Competition hits Robert Wiseman profits
- 17 May 2011
- From the section Scotland business
The dairy group, Robert Wiseman has reported a 30% drop in profits to £34m.
The East Kilbride firm said all the major retailers had put milk contracts out to tender and that had increased competition and squeezed margins.
The company said the rising cost of raw materials had also hit profits and led to it increasing the prices it charged.
During the last year Wiseman completed its Bridgewater site in Somerset and said it could now supply customers in every postcode area in Britain.
The group currently processes and delivers more than 30% of the fresh milk consumed in Britain every day.
Although it described economic and market conditions during the last year as "challenging", it said its drop in profits was in line with what it expected.
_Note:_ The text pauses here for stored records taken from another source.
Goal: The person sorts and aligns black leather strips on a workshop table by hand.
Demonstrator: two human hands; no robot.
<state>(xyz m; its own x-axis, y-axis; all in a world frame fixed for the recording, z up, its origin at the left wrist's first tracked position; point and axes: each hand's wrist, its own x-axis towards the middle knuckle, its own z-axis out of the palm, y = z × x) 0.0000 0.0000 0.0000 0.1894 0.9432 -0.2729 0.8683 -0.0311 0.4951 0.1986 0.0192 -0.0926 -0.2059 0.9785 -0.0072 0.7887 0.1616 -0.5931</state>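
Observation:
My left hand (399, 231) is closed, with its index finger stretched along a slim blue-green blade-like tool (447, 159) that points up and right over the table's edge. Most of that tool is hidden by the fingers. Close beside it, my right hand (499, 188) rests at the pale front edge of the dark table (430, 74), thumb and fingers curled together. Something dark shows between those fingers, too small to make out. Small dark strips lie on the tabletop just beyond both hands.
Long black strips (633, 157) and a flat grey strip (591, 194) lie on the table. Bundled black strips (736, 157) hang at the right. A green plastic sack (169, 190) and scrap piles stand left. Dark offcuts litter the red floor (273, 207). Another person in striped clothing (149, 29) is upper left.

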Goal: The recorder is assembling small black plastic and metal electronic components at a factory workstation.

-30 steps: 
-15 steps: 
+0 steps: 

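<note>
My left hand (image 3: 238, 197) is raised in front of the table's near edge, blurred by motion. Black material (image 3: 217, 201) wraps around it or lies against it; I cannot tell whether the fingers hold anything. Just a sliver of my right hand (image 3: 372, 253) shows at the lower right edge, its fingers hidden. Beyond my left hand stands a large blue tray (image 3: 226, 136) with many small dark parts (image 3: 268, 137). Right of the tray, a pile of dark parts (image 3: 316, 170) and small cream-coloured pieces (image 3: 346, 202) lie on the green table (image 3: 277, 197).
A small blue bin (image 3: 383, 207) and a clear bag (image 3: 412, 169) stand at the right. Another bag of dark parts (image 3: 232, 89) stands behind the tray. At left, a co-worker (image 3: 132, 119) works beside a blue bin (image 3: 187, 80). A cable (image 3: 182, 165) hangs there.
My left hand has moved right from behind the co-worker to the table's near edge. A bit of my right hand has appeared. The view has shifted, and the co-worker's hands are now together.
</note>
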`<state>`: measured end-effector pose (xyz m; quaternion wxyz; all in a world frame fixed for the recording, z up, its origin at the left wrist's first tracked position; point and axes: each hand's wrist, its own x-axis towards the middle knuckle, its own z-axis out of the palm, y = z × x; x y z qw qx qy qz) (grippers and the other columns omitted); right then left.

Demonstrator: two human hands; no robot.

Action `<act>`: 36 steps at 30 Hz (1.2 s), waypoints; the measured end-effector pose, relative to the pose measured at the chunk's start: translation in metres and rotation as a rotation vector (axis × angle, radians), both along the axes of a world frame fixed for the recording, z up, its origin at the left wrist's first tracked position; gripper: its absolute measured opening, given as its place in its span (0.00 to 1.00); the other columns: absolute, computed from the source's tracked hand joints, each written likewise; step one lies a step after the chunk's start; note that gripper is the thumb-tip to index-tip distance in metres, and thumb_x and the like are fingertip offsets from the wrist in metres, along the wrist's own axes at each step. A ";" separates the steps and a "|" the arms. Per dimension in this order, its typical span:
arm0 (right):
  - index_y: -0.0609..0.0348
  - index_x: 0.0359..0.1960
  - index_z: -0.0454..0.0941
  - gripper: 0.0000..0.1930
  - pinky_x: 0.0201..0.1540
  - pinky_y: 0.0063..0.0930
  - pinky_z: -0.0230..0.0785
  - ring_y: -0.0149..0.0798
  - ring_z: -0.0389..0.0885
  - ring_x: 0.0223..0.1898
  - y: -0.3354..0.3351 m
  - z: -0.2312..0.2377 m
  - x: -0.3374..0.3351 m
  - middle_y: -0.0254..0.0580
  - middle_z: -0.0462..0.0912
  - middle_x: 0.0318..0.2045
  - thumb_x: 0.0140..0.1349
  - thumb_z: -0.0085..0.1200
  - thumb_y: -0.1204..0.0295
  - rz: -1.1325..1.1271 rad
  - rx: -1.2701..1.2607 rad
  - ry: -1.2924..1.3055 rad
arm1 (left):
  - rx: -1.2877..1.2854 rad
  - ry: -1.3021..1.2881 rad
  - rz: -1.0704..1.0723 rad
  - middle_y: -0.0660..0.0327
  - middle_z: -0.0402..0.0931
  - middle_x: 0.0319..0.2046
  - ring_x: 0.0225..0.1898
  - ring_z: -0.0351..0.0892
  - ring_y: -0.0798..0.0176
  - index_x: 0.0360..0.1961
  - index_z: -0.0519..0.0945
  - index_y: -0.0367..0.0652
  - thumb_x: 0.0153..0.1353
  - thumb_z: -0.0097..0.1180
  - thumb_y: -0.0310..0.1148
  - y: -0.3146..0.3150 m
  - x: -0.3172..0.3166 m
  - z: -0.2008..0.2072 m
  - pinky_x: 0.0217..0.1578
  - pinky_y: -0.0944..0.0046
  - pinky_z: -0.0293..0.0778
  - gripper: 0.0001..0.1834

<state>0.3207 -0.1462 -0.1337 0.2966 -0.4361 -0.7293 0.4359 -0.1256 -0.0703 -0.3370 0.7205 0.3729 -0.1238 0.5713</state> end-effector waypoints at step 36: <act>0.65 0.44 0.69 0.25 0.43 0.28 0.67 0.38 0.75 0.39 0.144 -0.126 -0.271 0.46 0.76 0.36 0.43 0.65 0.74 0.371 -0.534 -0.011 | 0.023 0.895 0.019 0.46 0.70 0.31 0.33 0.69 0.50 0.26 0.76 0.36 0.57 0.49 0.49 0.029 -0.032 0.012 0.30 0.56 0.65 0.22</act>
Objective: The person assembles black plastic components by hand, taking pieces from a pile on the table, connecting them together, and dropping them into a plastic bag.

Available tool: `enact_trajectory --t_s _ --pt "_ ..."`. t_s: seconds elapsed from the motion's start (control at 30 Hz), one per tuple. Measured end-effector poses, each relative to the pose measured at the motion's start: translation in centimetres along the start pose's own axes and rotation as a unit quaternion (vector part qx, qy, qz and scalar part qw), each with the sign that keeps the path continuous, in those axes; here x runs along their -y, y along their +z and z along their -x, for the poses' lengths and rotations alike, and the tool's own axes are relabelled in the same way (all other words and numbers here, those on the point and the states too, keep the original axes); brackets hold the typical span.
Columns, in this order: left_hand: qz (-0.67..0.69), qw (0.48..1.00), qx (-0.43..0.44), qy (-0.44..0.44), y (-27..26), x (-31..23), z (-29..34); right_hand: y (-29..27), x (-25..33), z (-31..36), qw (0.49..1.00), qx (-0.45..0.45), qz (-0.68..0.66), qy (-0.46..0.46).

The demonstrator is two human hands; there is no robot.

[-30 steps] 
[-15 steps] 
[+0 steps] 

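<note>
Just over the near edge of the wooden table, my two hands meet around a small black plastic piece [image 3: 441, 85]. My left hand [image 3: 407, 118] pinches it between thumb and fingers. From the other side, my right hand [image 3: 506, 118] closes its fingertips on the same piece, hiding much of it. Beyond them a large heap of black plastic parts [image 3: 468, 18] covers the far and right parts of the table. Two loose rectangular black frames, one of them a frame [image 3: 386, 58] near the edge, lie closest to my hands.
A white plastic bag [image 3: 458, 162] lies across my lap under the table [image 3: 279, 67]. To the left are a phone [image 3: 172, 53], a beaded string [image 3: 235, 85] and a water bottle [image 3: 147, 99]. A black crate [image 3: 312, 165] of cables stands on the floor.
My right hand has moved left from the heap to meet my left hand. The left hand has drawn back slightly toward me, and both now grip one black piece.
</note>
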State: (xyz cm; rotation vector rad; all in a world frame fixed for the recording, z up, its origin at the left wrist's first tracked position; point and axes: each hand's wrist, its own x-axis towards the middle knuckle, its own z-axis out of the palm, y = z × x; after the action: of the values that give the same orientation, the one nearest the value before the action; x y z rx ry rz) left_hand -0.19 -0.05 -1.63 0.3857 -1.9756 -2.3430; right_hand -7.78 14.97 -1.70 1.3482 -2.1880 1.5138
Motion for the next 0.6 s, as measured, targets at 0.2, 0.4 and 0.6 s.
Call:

The firm said the outcome of the tendering process meant it either grew or retained its business with all its key customers.
In the case of Tesco, Wiseman had increased the amount it supplied by 10% and had won a contract to supply all of the Co-op's milk from August 2011.
The company said for the first time it had "achieved the milestone" of producing over one billion plastic cartons of fresh milk.
The company said the rising costs of fuel and raw materials had also hit dairy farmers and this meant it had to pay its suppliers higher prices.
Wiseman said it had to pass on the increased costs it had been facing but said "given the widely acknowledged challenges facing retailers, caused by the overall economic environment, this has proved to be a complicated and difficult process".
Earlier this year the company announced it was to close its sites in Okehampton and Cupar and said it would continue to find further "efficiencies".
Robert Wiseman, executive chairman, said: "Despite oil-related headwinds our business remains strong, profitable and cash generative and we are focused on reinforcing our position as the most efficient company in the fresh milk sector."